Description of the task:
Among the lines of the data below, count those that hold the word "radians". Answer with the number alone.

Stored records:
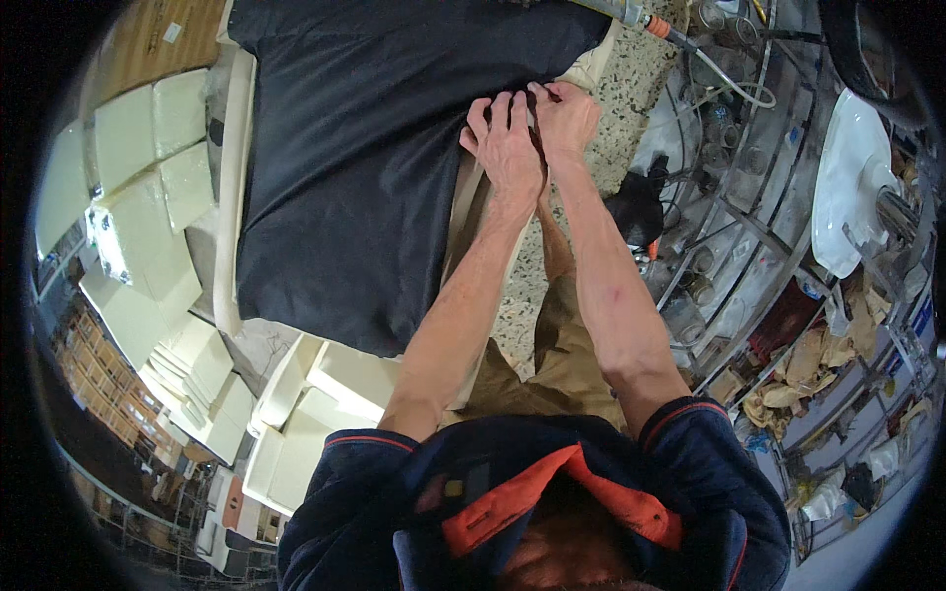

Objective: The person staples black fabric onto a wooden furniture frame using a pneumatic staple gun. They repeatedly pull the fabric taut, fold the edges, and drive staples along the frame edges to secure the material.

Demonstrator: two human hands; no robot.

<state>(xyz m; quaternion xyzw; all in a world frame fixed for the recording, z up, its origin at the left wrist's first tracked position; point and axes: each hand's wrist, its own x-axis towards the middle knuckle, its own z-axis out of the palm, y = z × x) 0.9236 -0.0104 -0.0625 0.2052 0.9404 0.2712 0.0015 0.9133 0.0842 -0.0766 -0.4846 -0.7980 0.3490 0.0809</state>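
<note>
- A workshop is surrounding the black fabric (345, 187), with a metal rack (764, 231) of cluttered goods running well to its right.
- The black fabric itself is lying creased over a cream-edged panel (235, 197), whose rim is showing along the fabric's left side.
- The left hand (506, 148) is resting on the fabric's right edge; its fingers are bending and spreading, fingertips touching the cloth, though I cannot tell whether the hidden thumb is gripping.
- The right hand (567, 120) is sitting just beside it at the fabric's upper right edge, its fingers curling closed and pinching that edge.
- A speckled surface (641, 94) is showing to the right of the fabric.
- A hose with an orange fitting (658, 27) is extending near the fabric's upper right corner.
- Cream blocks (148, 231) are standing in stacks to the fabric's left.
- A white shell-like piece (847, 187) is leaning well to the fabric's right.
</note>
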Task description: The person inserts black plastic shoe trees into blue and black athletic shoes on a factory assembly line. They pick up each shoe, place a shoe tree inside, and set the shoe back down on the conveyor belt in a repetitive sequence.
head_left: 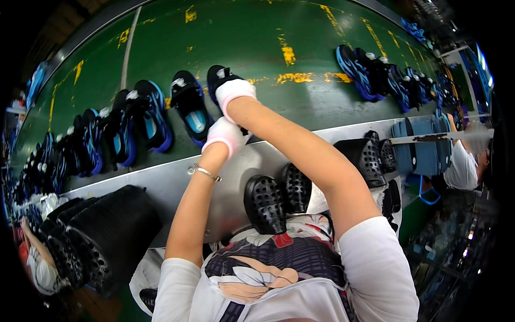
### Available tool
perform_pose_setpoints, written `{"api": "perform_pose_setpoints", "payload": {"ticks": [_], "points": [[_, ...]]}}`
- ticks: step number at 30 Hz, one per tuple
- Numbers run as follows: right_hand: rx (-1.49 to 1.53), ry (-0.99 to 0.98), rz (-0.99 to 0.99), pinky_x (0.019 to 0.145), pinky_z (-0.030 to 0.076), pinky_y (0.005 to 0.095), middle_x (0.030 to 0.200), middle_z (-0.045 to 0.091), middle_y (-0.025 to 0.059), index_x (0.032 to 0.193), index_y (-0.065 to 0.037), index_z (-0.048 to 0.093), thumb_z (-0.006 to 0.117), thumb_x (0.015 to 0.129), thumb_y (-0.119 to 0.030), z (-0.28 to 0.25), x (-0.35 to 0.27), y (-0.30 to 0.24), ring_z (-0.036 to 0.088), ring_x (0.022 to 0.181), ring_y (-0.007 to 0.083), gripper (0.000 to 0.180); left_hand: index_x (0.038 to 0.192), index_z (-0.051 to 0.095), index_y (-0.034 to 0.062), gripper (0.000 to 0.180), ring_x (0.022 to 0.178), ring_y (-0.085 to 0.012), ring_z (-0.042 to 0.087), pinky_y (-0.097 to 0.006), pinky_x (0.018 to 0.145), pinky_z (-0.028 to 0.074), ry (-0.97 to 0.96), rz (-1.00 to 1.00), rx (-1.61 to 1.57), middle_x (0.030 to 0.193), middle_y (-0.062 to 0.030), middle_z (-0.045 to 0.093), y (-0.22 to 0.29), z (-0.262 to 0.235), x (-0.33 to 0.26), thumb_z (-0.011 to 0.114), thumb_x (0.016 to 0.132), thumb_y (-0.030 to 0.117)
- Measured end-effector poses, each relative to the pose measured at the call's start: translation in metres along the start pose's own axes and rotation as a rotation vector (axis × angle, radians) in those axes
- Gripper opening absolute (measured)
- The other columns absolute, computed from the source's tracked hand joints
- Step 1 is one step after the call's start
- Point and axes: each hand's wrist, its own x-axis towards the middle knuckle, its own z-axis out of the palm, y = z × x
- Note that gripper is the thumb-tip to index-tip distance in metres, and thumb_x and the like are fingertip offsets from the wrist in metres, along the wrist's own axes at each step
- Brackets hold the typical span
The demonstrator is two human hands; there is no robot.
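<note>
A black and blue sneaker [216, 75] lies toe-away on the green work surface [230, 32], mostly covered by my gloved hands. My right hand [234, 92], in a white glove with a pink cuff, grips its upper near the toe. At the heel end my left hand [225, 134], gloved the same way, closes on the shoe; its fingertips are partly hidden. Just left of it stands another sneaker [189, 102] with a light blue insole. Two black sole-shaped pieces full of round holes, one of them a near piece [265, 204], lean by my lap.
Rows of sneakers run left [153, 115] and right [359, 72] along the green surface. A metal ledge [177, 177] edges it. Stacks of black perforated pieces [112, 231] stand at the near left and right [362, 155]. Other people [464, 161] sit at both sides.
</note>
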Motion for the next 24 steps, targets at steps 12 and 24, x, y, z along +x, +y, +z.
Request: {"api": "perform_pose_setpoints", "payload": {"ticks": [12, 24], "points": [[-0.248, 0.203, -0.428, 0.082, 0.052, 0.0432, 0.1, 0.067, 0.0157, 0.101, -0.009, 0.067, 0.051, 0.085, -0.032, -0.037, -0.092, 0.068, 0.064, 0.094, 0.0337, 0.031, 0.094, 0.066, 0.0008, 0.033, 0.097, -0.0381, 0.061, -0.042, 0.083, 0.049, 0.151, 0.115, -0.129, 0.104, -0.0197, 0.065, -0.01, -0.006, -0.008, 0.064, 0.083, 0.032], [-0.343, 0.368, 0.399, 0.094, 0.047, 0.0402, 0.13, 0.052, 0.0156, 0.133, -0.022, 0.05, 0.058, 0.079, -0.011, -0.072, -0.292, 0.415, 0.056, 0.112, 0.0346, 0.056, 0.132, 0.053, 0.0111, 0.047, 0.082, -0.0142, 0.058, -0.026, 0.072, 0.051, 0.587, 0.207, -0.091, 0.127, -0.008, 0.05, 0.013, -0.02, -0.079, 0.065, 0.086, 0.013]]}}
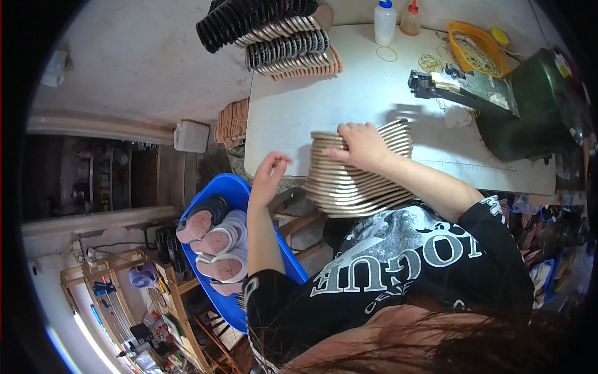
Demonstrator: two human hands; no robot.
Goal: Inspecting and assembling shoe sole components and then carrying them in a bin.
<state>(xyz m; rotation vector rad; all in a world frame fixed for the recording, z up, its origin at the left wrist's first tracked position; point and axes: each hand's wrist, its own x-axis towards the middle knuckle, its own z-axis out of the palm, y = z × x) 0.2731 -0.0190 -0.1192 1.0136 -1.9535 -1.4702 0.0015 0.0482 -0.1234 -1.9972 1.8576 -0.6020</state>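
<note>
A thick stack of metallic beige shoe soles [355,187] stands on its layers at the table's near edge, close against my body. My right hand [361,146] grips its top, with the thumb toward me and the fingers over the far side. My left hand [271,174] is apart from the stack, to its left, just off the table's left edge. Its fingers are curled in with thumb and forefinger close together; whatever they may hold is too small to make out.
On the white table [286,112] are piles of black, silver and tan soles [293,50], two bottles [385,25], loose rubber bands [430,62], an orange basket [476,47] and a dark green machine [523,106]. A blue tub [227,181] of soles stands at left.
</note>
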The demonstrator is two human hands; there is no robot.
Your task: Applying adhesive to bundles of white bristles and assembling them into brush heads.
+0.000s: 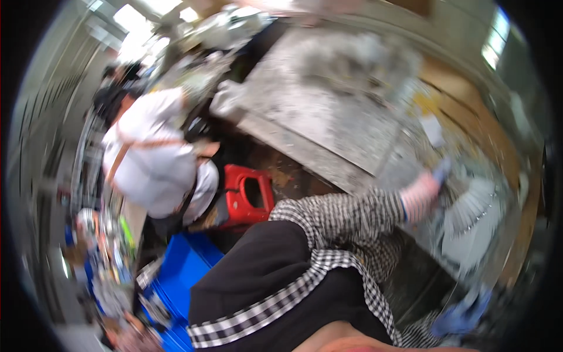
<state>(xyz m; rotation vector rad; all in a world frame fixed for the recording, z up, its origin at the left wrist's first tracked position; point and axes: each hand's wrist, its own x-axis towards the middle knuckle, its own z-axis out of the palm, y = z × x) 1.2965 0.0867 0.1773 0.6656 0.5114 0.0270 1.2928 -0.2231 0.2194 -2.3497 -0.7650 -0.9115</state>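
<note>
My left hand (423, 195), in a pink-and-white striped glove with blue fingers, reaches over the worktable at the right. Its fingers point away from me and are smeared by motion, so their grip does not show. Close beside it lies a pale, translucent pile (474, 220) with a ridged edge, like plastic bags or film. My right hand (463, 314), in a blue glove, is low at the right by the near side of the table. It is blurred too, and I cannot make out anything in it. Checked sleeves cover my arms.
The grey worktable (305, 123) carries a blurred greyish heap (352, 64) and a small white block (433, 130). Left of me stand a red stool (249, 193) and a blue crate (179, 276). A person in white (152, 158) works there, near another cluttered table.
</note>
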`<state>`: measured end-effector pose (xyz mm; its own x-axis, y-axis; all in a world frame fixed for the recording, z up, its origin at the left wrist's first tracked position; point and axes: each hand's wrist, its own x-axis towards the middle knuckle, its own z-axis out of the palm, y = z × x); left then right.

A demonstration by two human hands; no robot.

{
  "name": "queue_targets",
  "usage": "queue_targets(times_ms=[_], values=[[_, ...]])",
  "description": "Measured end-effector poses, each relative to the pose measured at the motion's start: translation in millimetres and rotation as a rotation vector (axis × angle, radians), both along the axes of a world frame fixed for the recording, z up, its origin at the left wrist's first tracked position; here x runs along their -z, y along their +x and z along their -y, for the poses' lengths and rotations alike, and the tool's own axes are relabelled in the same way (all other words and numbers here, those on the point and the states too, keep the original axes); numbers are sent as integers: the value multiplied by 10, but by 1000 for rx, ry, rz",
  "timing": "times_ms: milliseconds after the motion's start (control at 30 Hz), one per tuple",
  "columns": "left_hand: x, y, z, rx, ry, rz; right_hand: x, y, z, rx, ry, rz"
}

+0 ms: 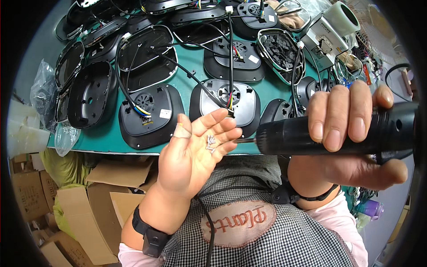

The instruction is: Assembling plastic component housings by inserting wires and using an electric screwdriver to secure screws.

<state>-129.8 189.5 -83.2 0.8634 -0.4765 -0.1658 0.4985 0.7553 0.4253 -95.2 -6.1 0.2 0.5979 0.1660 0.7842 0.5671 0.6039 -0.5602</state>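
Observation:
My left hand (191, 153) is turned palm up in front of the table edge, its fingers stretched out and slightly curled. Several small silver screws (210, 143) lie loose on that palm, near the base of the fingers. My right hand (344, 118) is wrapped round a black electric screwdriver (284, 135) held level, pointing left. Its thin bit (244, 140) reaches to the fingertips of my left hand; whether it touches them or a screw, I cannot tell. Just beyond sits a black rounded housing with a grey centre plate (213, 95) and coloured wires.
More black housings with cables, such as one at left (151, 111), crowd the green table (104, 144). An empty-looking open shell (93, 93) leans beside them. A grey box-shaped device (327, 42) stands at back right. Cardboard boxes (84, 218) lie below left.

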Motion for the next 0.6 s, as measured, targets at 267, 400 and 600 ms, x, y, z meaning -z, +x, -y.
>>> queue_targets(times_ms=[267,400,600], values=[[-103,-97,35,55,-67,-4,50,4,-121,-35,-66,-113],[-140,-116,46,22,-54,-7,143,29,-190,-53,-9,-167],[89,-152,-44,68,171,47,101,9,-166,-5,72,-222]])
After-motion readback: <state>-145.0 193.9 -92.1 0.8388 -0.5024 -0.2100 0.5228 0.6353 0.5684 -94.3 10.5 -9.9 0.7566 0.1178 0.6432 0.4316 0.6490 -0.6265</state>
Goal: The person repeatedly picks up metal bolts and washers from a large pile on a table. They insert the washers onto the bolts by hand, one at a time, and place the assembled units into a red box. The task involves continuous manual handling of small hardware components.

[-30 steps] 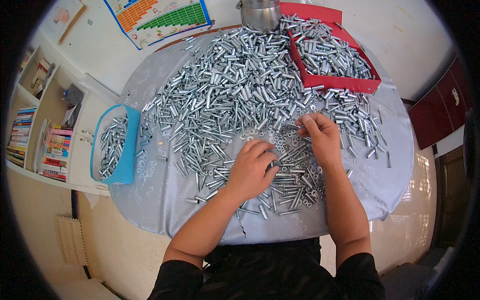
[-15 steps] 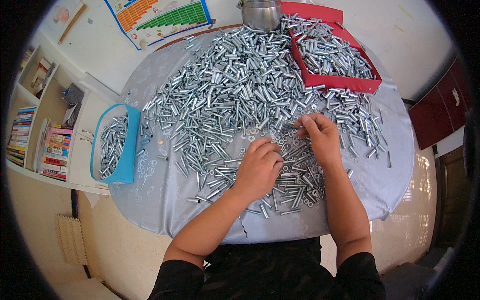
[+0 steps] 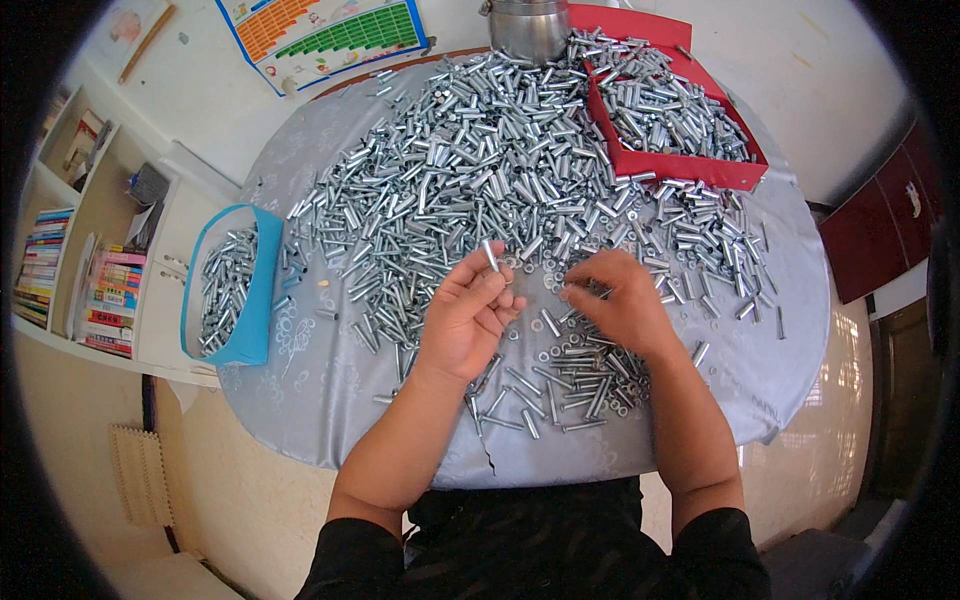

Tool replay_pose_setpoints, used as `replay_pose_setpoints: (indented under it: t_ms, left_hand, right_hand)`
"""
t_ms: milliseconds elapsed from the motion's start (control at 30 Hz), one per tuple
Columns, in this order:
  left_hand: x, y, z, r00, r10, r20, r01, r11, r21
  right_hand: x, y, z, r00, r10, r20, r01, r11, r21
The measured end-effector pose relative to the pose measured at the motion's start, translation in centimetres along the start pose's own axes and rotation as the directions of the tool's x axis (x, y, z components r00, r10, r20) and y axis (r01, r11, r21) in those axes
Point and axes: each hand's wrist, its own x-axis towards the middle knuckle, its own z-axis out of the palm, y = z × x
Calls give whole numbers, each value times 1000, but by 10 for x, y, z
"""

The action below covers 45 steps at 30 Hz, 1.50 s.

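Observation:
My left hand (image 3: 465, 315) is turned palm up over the near part of the pile. Its thumb and forefinger pinch an expansion bolt (image 3: 490, 256), a short silver cylinder that points up and away from me. The other fingers curl in below it. To the right, my right hand (image 3: 622, 300) bends down over scattered washers (image 3: 543, 325), thumb and fingertips together. Whatever its fingertips hold is too small or hidden to make out. Between and below both hands lie loose bolts (image 3: 590, 385) on the silver tablecloth.
A large heap of bolts and sleeves (image 3: 450, 150) spreads over the round table (image 3: 310, 420). Back right stands a red box (image 3: 690, 175) full of them, beside a steel pot (image 3: 528, 35). At the left edge sits a blue basket (image 3: 262, 300), near a bookshelf (image 3: 150, 300).
My left hand has drawn back to the left and turned palm up, now showing the bolt in its fingers. My right hand has moved left and toward me, down to the washers.

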Motion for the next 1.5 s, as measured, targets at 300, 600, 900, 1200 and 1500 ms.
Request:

Solution to this problem:
2